Dockerized deployment

I’ve noticed that there is an official foundationdb Docker image. That’s fantastic, as Docker support is essential for many of us! But I have some questions and suggestions:

  • can we rely on this docker image to be maintained and updated?
  • the image seems to lack a README, even including the README that is in the source code next to the Dockerfile would be helpful!
  • I am looking at https://github.com/apple/foundationdb/issues/1730 and just wanted to point out that local development testing is not the only use case: deployment is, too, as well as developing with pre-populated data, so the ability to mount a volume as the data directory seems essential.
  • it took me a long time to stumble onto the example at https://github.com/apple/foundationdb/tree/master/packaging/docker/samples/local — perhaps this could be added to the README?
  • the example requires a local (host-native) fdbcli, wouldn’t it be better to use docker run using fdbcli from the image?

Lastly, on a more general note, browsing through GitHub issues I see mentions of Kubernetes deployments. I’d say there are several general classes of use cases for docker images:

  • local development/testing (e.g. docker run, docker-compose locally, with a docker-compose network)
  • remote development/testing (same thing, but executed using docker-machine on remote servers)
  • static dockerized deployment (docker-compose or simple docker run, but in production)
  • orchestrated deployment using simple tools (nomad, docker swarm)
  • Kubernetes/OpenStack

I wanted to point this out, because a well-designed docker image is useful to all of these use cases.

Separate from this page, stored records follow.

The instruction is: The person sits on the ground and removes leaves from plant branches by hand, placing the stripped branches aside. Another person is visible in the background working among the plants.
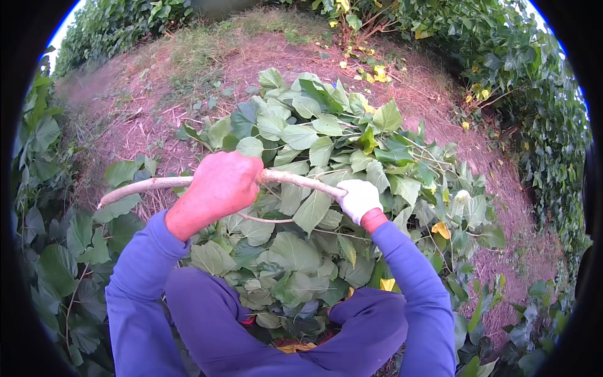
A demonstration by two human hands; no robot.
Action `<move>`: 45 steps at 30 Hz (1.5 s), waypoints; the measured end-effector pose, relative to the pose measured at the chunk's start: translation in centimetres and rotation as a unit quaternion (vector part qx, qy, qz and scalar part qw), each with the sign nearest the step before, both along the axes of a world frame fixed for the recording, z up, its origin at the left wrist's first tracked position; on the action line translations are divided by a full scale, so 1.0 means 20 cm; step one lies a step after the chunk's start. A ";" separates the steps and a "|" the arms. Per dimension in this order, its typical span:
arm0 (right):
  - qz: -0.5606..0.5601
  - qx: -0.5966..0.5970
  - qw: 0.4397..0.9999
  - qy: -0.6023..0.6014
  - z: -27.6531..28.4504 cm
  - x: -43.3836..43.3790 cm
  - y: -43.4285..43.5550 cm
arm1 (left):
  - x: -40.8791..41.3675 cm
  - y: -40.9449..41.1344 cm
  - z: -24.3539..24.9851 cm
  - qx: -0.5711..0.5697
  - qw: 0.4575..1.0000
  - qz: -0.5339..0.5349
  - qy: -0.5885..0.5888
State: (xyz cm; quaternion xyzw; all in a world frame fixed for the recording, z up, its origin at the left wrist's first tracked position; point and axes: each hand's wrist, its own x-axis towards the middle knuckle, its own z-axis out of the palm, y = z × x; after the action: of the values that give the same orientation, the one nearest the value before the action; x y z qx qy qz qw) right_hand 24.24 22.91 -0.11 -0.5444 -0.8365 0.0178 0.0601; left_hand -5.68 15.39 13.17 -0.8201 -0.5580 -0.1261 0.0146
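Note:
A pale, slightly curved branch [301,180] runs sideways across the view in front of me. My bare left hand [227,181] is closed around its middle, with a length sticking out to the left. Near its right end, my right hand [360,198], in a white glove, grips the same branch. Below and beyond both hands lies a broad heap of cut leafy stems [301,134] with large green, toothed leaves. A thin stem [266,219] shows on the heap under the branch. The fingers of my left hand are mostly hidden behind its back.
My bent knees [202,301] frame the near side of the heap. Leafy bushes [509,61] stand along the right, and more foliage [56,254] is close on the left. Reddish-brown ground with dry litter [132,103] and grass [202,47] stretches beyond. Yellow leaves [379,73] are scattered there.

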 end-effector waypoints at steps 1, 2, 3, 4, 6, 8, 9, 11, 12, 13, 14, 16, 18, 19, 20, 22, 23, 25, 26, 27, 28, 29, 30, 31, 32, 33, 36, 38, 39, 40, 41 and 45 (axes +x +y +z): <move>0.004 -0.012 1.000 -0.027 0.11 -0.02 -0.03 | -0.05 -0.03 0.05 -0.010 1.000 0.008 -0.021; 0.013 -0.006 1.000 -0.023 0.19 -0.02 -0.08 | -0.08 -0.06 0.07 -0.032 0.998 0.014 -0.045; 0.001 -0.036 0.998 -0.048 0.29 -0.06 -0.14 | -0.12 -0.11 0.07 -0.067 0.993 0.033 -0.093; 0.013 -0.053 0.996 -0.065 0.38 -0.09 -0.19 | -0.16 -0.16 0.05 -0.083 0.990 0.037 -0.105; 0.046 -0.065 0.993 -0.089 0.40 -0.07 -0.22 | -0.18 -0.23 -0.01 -0.153 0.976 0.058 -0.144; 0.060 -0.130 0.981 -0.128 0.42 -0.05 -0.23 | -0.15 -0.30 -0.12 -0.228 0.953 0.077 -0.183; 0.061 -0.162 0.972 -0.158 0.43 -0.05 -0.24 | -0.13 -0.32 -0.18 -0.247 0.946 0.081 -0.195; 0.044 -0.199 0.965 -0.164 0.29 0.03 -0.29 | -0.04 -0.35 -0.24 -0.321 0.926 0.080 -0.185; 0.051 -0.217 0.962 -0.155 0.29 0.06 -0.34 | -0.02 -0.36 -0.31 -0.338 0.920 0.069 -0.187; 0.057 -0.241 0.958 -0.143 0.30 0.10 -0.39 | 0.01 -0.39 -0.37 -0.361 0.912 0.060 -0.185; 0.058 -0.261 0.952 -0.150 0.32 0.13 -0.40 | 0.03 -0.42 -0.41 -0.392 0.892 0.070 -0.215; 0.056 -0.305 0.937 -0.161 0.35 0.19 -0.44 | 0.07 -0.49 -0.51 -0.426 0.854 0.059 -0.294; 0.045 -0.301 0.934 -0.189 0.43 0.23 -0.49 | 0.09 -0.53 -0.53 -0.456 0.832 0.046 -0.312; 0.040 -0.299 0.932 -0.200 0.47 0.24 -0.53 | 0.11 -0.56 -0.51 -0.471 0.822 0.041 -0.318; 0.035 -0.300 0.932 -0.202 0.51 0.25 -0.55 | 0.11 -0.59 -0.50 -0.480 0.805 0.027 -0.346; 0.057 -0.292 0.935 -0.195 0.68 0.18 -0.62 | 0.06 -0.70 -0.45 -0.528 0.740 0.040 -0.415; 0.064 -0.289 0.936 -0.192 0.74 0.16 -0.66 | 0.05 -0.74 -0.41 -0.552 0.703 0.043 -0.447; 0.086 -0.264 0.938 -0.207 0.80 0.18 -0.73 | 0.08 -0.80 -0.36 -0.598 0.649 0.051 -0.468; 0.091 -0.259 0.939 -0.209 0.84 0.19 -0.77 | 0.10 -0.82 -0.36 -0.608 0.634 0.055 -0.474; 0.092 -0.257 0.938 -0.212 0.87 0.21 -0.81 | 0.12 -0.84 -0.35 -0.621 0.617 0.055 -0.480; 0.090 -0.240 0.942 -0.217 0.89 0.22 -0.84 | 0.12 -0.84 -0.40 -0.632 0.602 0.037 -0.487; 0.089 -0.231 0.944 -0.218 0.91 0.23 -0.86 | 0.13 -0.86 -0.42 -0.639 0.589 0.032 -0.493; 0.087 -0.220 0.946 -0.220 0.94 0.24 -0.89 | 0.15 -0.87 -0.44 -0.645 0.578 0.024 -0.499; 0.085 -0.209 0.949 -0.222 0.95 0.25 -0.92 | 0.16 -0.88 -0.45 -0.651 0.566 0.017 -0.506; 0.092 -0.187 0.952 -0.223 0.95 0.28 -0.94 | 0.18 -0.89 -0.49 -0.644 0.573 0.002 -0.507; 0.087 -0.184 0.953 -0.224 0.96 0.28 -0.95 | 0.18 -0.90 -0.50 -0.648 0.568 -0.004 -0.508; 0.089 -0.149 0.960 -0.222 1.01 0.28 -1.02 | 0.19 -0.96 -0.51 -0.658 0.539 -0.029 -0.525; 0.093 -0.134 0.961 -0.225 1.07 0.26 -1.07 | 0.18 -0.98 -0.47 -0.640 0.581 -0.050 -0.501; 0.097 -0.132 0.960 -0.227 1.08 0.25 -1.10 | 0.17 -0.98 -0.44 -0.637 0.597 -0.056 -0.485; 0.104 -0.115 0.966 -0.209 1.10 0.27 -1.13 | 0.17 -0.98 -0.42 -0.638 0.596 -0.075 -0.482; 0.111 -0.097 0.969 -0.201 1.13 0.28 -1.17 | 0.16 -0.97 -0.41 -0.639 0.594 -0.095 -0.479; 0.114 -0.081 0.973 -0.185 1.25 0.28 -1.28 | 0.17 -0.99 -0.31 -0.624 0.622 -0.160 -0.444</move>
State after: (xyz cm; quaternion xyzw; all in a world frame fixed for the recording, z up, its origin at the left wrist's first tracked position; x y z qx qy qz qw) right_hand 29.82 -2.79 24.97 -0.4424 -0.8854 -0.0082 -0.1425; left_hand -2.19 -4.47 6.94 -0.5529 -0.3010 -0.0966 -0.7709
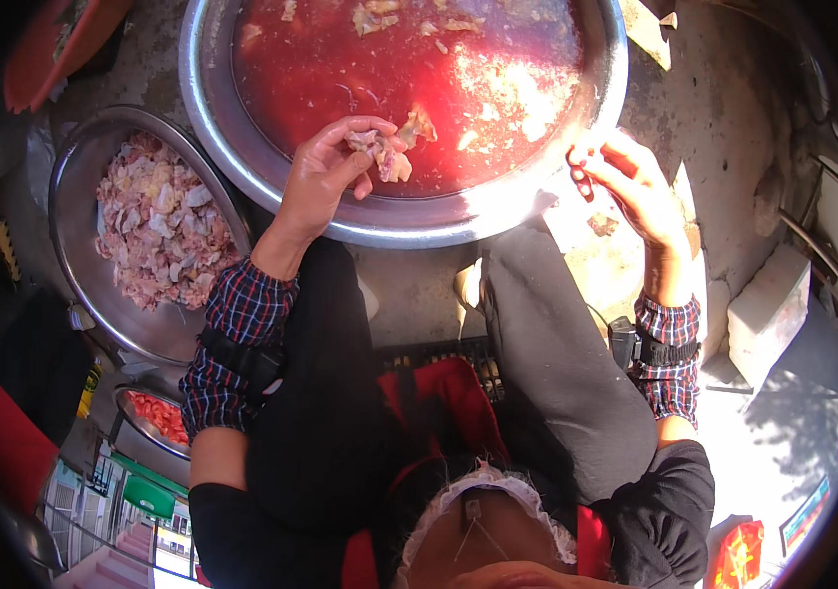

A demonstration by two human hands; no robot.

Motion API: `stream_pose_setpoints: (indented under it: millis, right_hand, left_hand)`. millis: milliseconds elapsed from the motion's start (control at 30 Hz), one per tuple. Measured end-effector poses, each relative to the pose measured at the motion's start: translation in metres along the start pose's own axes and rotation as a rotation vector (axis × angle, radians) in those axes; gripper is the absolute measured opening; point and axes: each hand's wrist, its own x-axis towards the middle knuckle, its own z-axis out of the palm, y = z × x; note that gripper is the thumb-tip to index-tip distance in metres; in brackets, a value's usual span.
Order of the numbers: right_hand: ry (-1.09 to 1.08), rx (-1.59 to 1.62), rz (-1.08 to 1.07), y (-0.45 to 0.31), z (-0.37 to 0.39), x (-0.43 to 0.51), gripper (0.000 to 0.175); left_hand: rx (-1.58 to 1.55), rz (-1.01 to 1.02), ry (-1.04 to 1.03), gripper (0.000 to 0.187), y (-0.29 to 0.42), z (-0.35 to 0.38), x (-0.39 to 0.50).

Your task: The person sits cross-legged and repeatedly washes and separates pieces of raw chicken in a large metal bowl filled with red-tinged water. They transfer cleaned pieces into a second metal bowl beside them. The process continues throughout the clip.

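Observation:
My left hand (327,162) is closed around a piece of raw meat (383,156) over the near edge of a large metal basin (419,232). Reddish water (316,110) fills the basin, and pale scraps (374,16) float in it. Another yellowish scrap (417,127) shows just beyond the held piece. At the basin's right rim is my right hand (621,177), its fingers bent and wet; bright glare hides whether anything lies between the fingertips. A second metal basin (69,221) on the left holds a heap of raw meat pieces (165,221).
A small metal bowl of red pieces (157,418) stands at the lower left. An orange-red plastic container (65,55) is at the upper left. On the right are a pale block (768,309) and a red packet (739,552). My knees are close below the large basin.

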Motion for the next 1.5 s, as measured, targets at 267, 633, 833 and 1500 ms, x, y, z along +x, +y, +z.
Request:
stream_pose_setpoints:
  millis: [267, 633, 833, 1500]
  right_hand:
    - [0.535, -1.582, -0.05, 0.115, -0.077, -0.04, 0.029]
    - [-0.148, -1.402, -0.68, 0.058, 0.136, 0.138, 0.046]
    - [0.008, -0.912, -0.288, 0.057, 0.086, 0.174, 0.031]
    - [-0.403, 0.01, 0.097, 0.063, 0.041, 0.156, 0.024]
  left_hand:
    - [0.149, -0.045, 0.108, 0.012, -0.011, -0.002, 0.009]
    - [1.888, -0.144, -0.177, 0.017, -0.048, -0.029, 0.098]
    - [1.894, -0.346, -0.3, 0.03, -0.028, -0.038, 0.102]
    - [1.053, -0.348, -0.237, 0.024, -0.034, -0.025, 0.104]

Also, while I am personally not a fan of Kubernetes and its complexity, I know that in a number of real-life enterprise scenarios it has become a hard requirement: a vendor selling a solution must be able to deploy it on customer-provided Kubernetes infrastructure. Which means that dockerization work is important for FoundationDB adoption.

Updating it as a part of the release process, so it should be updated in coordination with downloads being posted to the website.

For the suggestions, you are welcome to open issues for the docker improvements that you’d like to see. :slight_smile:

This is well known. The struggle is that having a well-designed docker image that is useful to a large number of use-cases requires a person doing the work that knows how to design a docker image well that will satisfy a large number of use-cases. This is something that, I believe, the current set of companies sponsoring FDB work lack.

I’ve been hopeful that this is an area where the community would help define or create the appropriate solution. If anyone would like to post a design doc for what a well-designed docker image would look like, it’s overly welcome. Early in FDB’s OSS history, there was an initial community PR that tried to do this, and the work stalled out for a variety of reasons. I think it highlights why we likely haven’t seen continued progress, unfortunately. The current docker image was meant as the smallest step forward that still yielded a meaningful improvement.

My current hope has been that from the upcoming FDB summit, some folk will give talks and release what they’ve done for Kubernetes/docker, and that will help to push the area along.

3 Likes

Thanks, Alex, this is great to hear!

As for filing issues or helping, I don’t feel qualified enough to do that, as I’m not a Docker expert, and I’m just learning about FoundationDB. There might have been reasons for some decisions, which I do not understand. For example, the FDB docker container doesn’t EXPOSE any ports, and some examples use host networking. In general, the idea behind containerization is that you only use the ports that you exposed and avoid host networking.

Another thing: FDB seems to make a lot of assumptions and actually implements some discovery/coordination/orchestration features on its own. The cluster file is assumed to be the same for all processes connecting to the cluster, which I don’t think is desirable, or even possible with dockerized deployments. Also, the cluster file uses IP addresses, while in docker you’d rather see names, which get resolved through docker/docker-compose, consul, etcd or other discovery services.

Then there is fdbmonitor: I’m not sure what is the right granularity for a dockerized FDB. If we want to go down to single-process level, then fdbmonitor is not desirable. I think it makes more sense to deploy FDB “units”, not individual processes. This leaves open the question of container health checks.

As I wrote, I do not feel qualified to provide answers and solutions at this point, I just wanted to know if containerization is considered important. I’m very glad to hear that it is and I will try to contribute as much as I can.